# Matthias



## gemalina

MATTHIAS

Is the name, i believe it is Greek. If anyone could please help me with the pronunciation of this name i'd be extremley greatful.


----------



## metis

> MATTHIAS
> 
> Is the name, i believe it is Greek. If anyone could please help me with the pronunciation of this name i'd be extremley greatful.


The greek version should be Matthaios or Maththaios. On the other hand Ma(t)tias, Ma(t)thias is a danish, swedish and german name. Maybe a danish, swedish or german forero can add something more about pronunciation. 
Giulio


----------



## justjukka

'Tis Greek.  The pronunciation is as follows:  ma-THIGH-us

I forget out to write it phonetically.


----------



## ireney

Well the Greek form of Mathew is Matthaios (t and th as in theatre, ai in modern greek as e in elephant, o as in omnibus).
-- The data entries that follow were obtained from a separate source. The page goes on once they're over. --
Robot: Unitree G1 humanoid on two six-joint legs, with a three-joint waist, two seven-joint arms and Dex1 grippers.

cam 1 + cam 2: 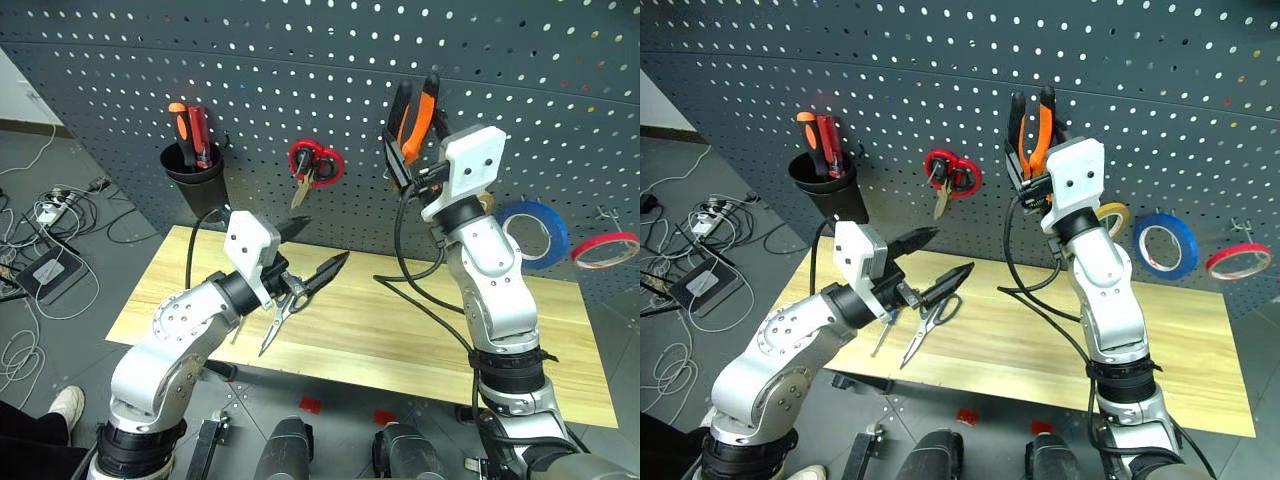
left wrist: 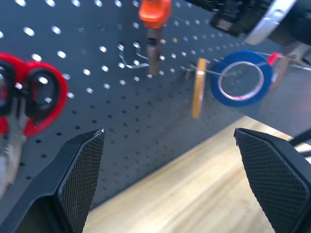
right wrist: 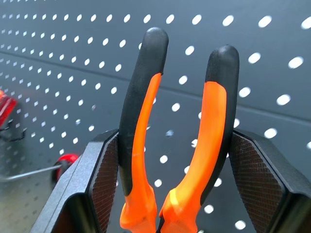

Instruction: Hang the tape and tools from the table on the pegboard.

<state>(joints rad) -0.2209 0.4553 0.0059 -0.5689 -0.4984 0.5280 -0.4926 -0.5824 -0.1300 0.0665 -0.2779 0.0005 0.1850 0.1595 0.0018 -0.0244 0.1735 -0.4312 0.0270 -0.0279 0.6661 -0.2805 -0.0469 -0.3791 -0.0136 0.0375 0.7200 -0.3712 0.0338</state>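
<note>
- Pliers (image 3: 180, 141) sit pinched between the fingers of my right gripper (image 1: 408, 165), orange-and-black handles pointing up, raised in front of the pegboard (image 1: 330, 60).
- My left gripper (image 1: 930, 262) hovers above the table (image 1: 400, 330) with its two black fingers spread wide and nothing between them.
- Metal scissors (image 1: 928, 322) lie flat on the wood just below my left fingers, and a small screwdriver (image 1: 884, 332) lies beside them, partly hidden by my left arm.
- Blue tape (image 1: 1164, 246) already hangs on a hook of the board, to the right of my right arm, with a yellow roll (image 1: 1113, 215) on one side of it and a thin red roll (image 1: 1238, 261) on the other.
- Red-handled scissors (image 1: 315, 165) hang on the board between my two arms.
- A black cup (image 1: 195, 175) mounted on the board's left part holds orange and red screwdrivers (image 1: 192, 125) upright.
</note>
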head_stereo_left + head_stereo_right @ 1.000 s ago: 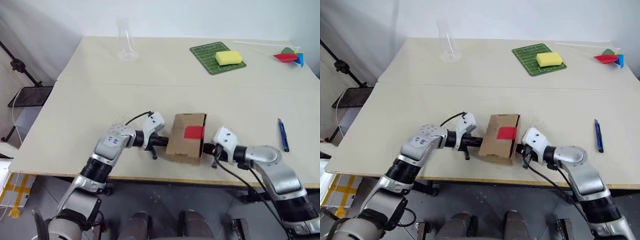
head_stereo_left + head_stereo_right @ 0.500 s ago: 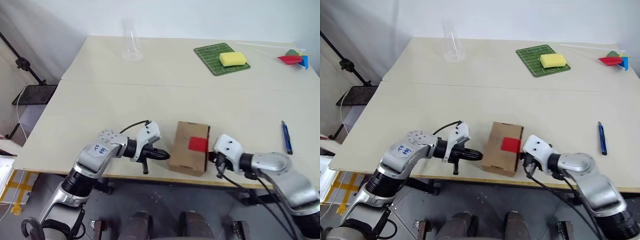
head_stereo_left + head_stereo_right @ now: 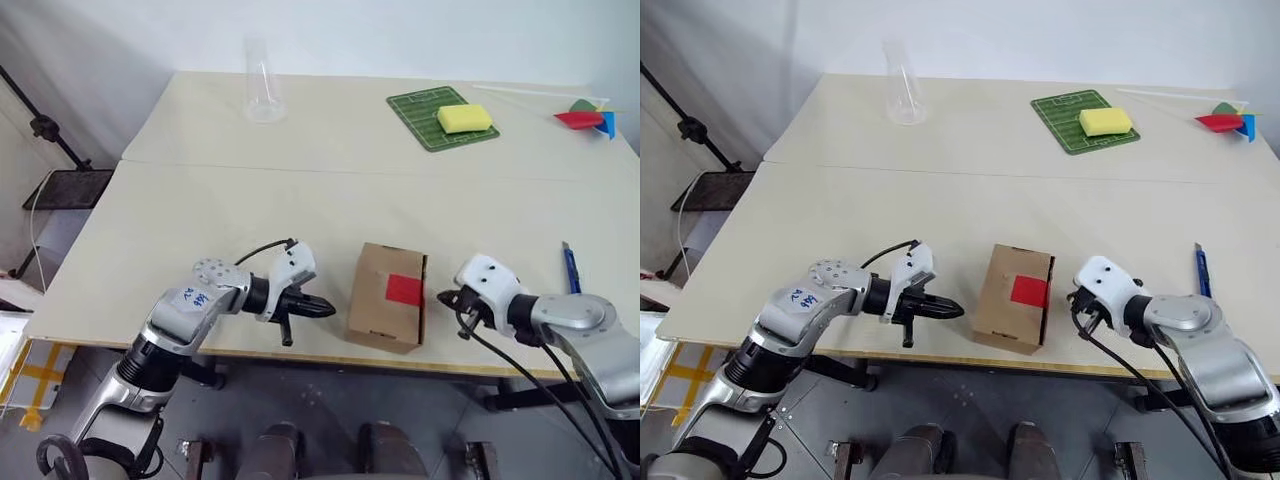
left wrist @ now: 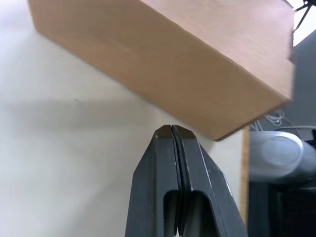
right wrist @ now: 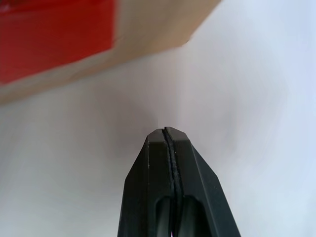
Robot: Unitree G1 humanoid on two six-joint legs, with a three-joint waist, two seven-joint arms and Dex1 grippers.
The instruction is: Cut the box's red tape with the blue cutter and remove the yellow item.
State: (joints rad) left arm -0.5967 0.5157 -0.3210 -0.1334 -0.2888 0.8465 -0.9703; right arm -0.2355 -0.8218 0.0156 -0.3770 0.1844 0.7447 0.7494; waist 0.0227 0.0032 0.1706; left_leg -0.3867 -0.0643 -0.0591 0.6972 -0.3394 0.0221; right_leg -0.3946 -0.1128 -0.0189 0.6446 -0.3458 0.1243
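Observation:
The brown cardboard box (image 3: 385,298) stands closed near the table's front edge, with the red tape (image 3: 404,290) across its top seam. My left gripper (image 3: 327,310) is shut and empty, a short gap to the left of the box; the box's side (image 4: 168,64) shows close ahead in the left wrist view. My right gripper (image 3: 445,298) is shut and empty just right of the box, and the red tape (image 5: 54,37) shows in its wrist view. The blue cutter (image 3: 571,270) lies on the table to the right of my right arm. The yellow item is hidden.
A clear plastic cup (image 3: 262,84) stands at the back left. A green mat (image 3: 425,115) carries a pale yellow sponge block (image 3: 465,118) at the back right. Coloured shapes (image 3: 585,116) lie at the far right corner. The table's front edge (image 3: 300,350) runs just below the box.
Both grippers have drawn away from the box, the left one leftward and the right one rightward. The box now stands free between them. The camera has shifted.

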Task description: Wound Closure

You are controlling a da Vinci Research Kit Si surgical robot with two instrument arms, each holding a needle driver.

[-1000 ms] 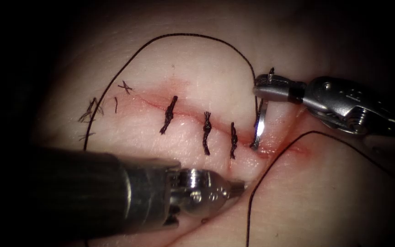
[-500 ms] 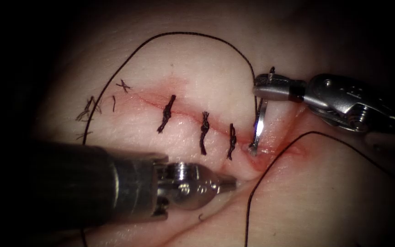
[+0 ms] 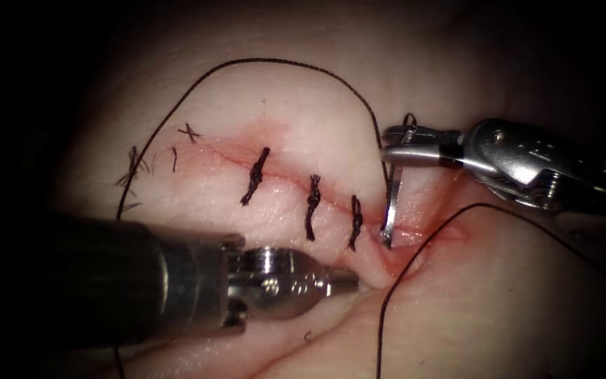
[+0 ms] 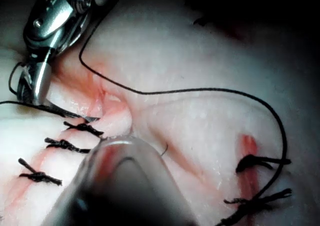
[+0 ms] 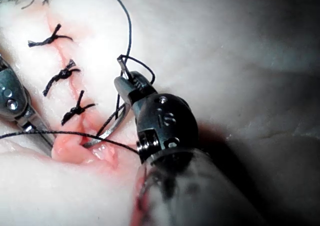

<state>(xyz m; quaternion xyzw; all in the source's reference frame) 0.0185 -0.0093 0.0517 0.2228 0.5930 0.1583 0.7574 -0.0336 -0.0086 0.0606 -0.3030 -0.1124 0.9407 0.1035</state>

All the forms of the name come from the Hebrew "Mattihyah" (wish a slanted accent over "a") that mean the gift of Yah(veh) (sp?)


----------



## skatoulitsa

And with greek letters, it's spelled: Ματθαίος.

Pronounced: mat-the'os

where "th" is the greek "θ" or the spanish "z" sound


----------



## gemalina

thankyou for all your help.


----------